Śniadaniowe serniczki

Często mam tak, że jeśli spodoba mi się jakaś potrawa, robię ją codziennie (ewentualnie co kilka dni) aż do czasu, kiedy nie będę mogła na nią patrzeć albo odkryję coś lepszego. Tak było z owsianką, jaglanką, budyniem lnianym, omletami, a teraz na tapecie są śniadaniowe serniczki w wersji XS.

Pomysł na nie przyszedł w chwili, kiedy w lodówce zalegał mi twaróg z upływającą datą ważności, a ta najbardziej ekonomiczna (i najmniejsza, niestety) cząstka mnie nie mogła pozwolić na marnowanie jedzenia i jego wyrzucenie.
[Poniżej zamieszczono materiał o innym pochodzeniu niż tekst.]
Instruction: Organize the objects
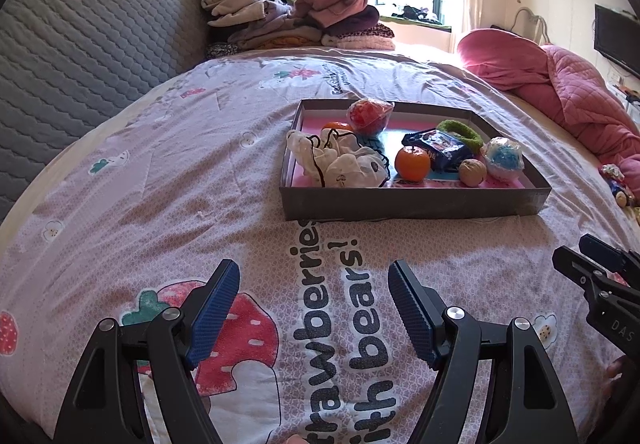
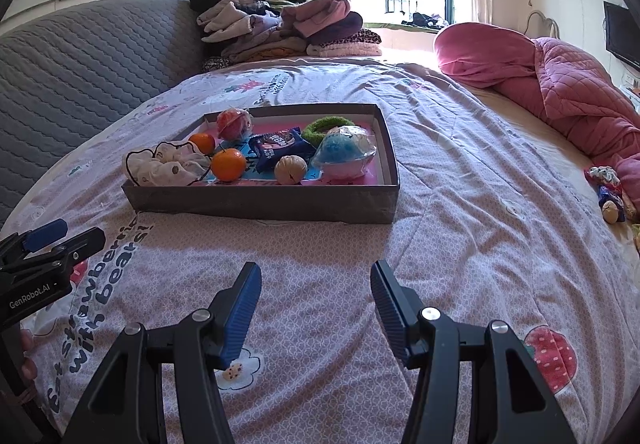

Serniczki zawierają bardzo dużo białka i węglowodany złożone, dlatego też są idealne na śniadanie. Robią się właściwie same, ale ze względu na długość pieczenia na pewno nie będą odpowiednią propozycją dla osób, które nie mają rano zbyt wiele czasu. Chyba że masę zrobicie wieczorem i zaprogramujecie tylko piekarnik na rano 😉

Spis treści artykułu

Składniki

  • 200-250 g twarogu (1 mała kostka),
  • 1 jajko, 
  • 3-5 łyżek otrębów/płatków,
  • słodzik do smaku – stewia, ksylitol, miód,
  • dodatki: owoce, czekolada, bakalie, sok i skórka z cytrusów, kakao itd. – wedle uznania.

Przygotowanie

Twaróg mieszam z jajkiem, otrębami i słodzikiem. Umieszczam dodatki wedle uznania – albo mieszam je z masą, albo wtykam do już wyłożonej do foremek masy. Piekę przez 30 minut w 180 stopniach Celsjusza. Ot cała filozofia 🙂

Do moich ulubionych wersji należą cytrynowa oraz gruszkowa z kostką czekolady albo rozpływającym się w ustach daktylem w środku masy – musicie koniecznie spróbować! 🙂

0 komentarzy do “Śniadaniowe serniczki

  1. Ależ piękne! Nie mogę się doczekać, aż ich spróbuję. Akurat wczoraj kupiłam kostkę sera z zamiarem zrobienia naleśników pełnoziarnistych, ale już widzę, że twaróg będzie miał zupełnie inne przeznaczenie. 😉

  2. Myślałam o takich serniczkach już od dłuższego czasu, ale… brak mi takich małych naczyniek żaroodpornych 🙂 Wcale się nie dziwię, że często to pieczesz. Cudowne!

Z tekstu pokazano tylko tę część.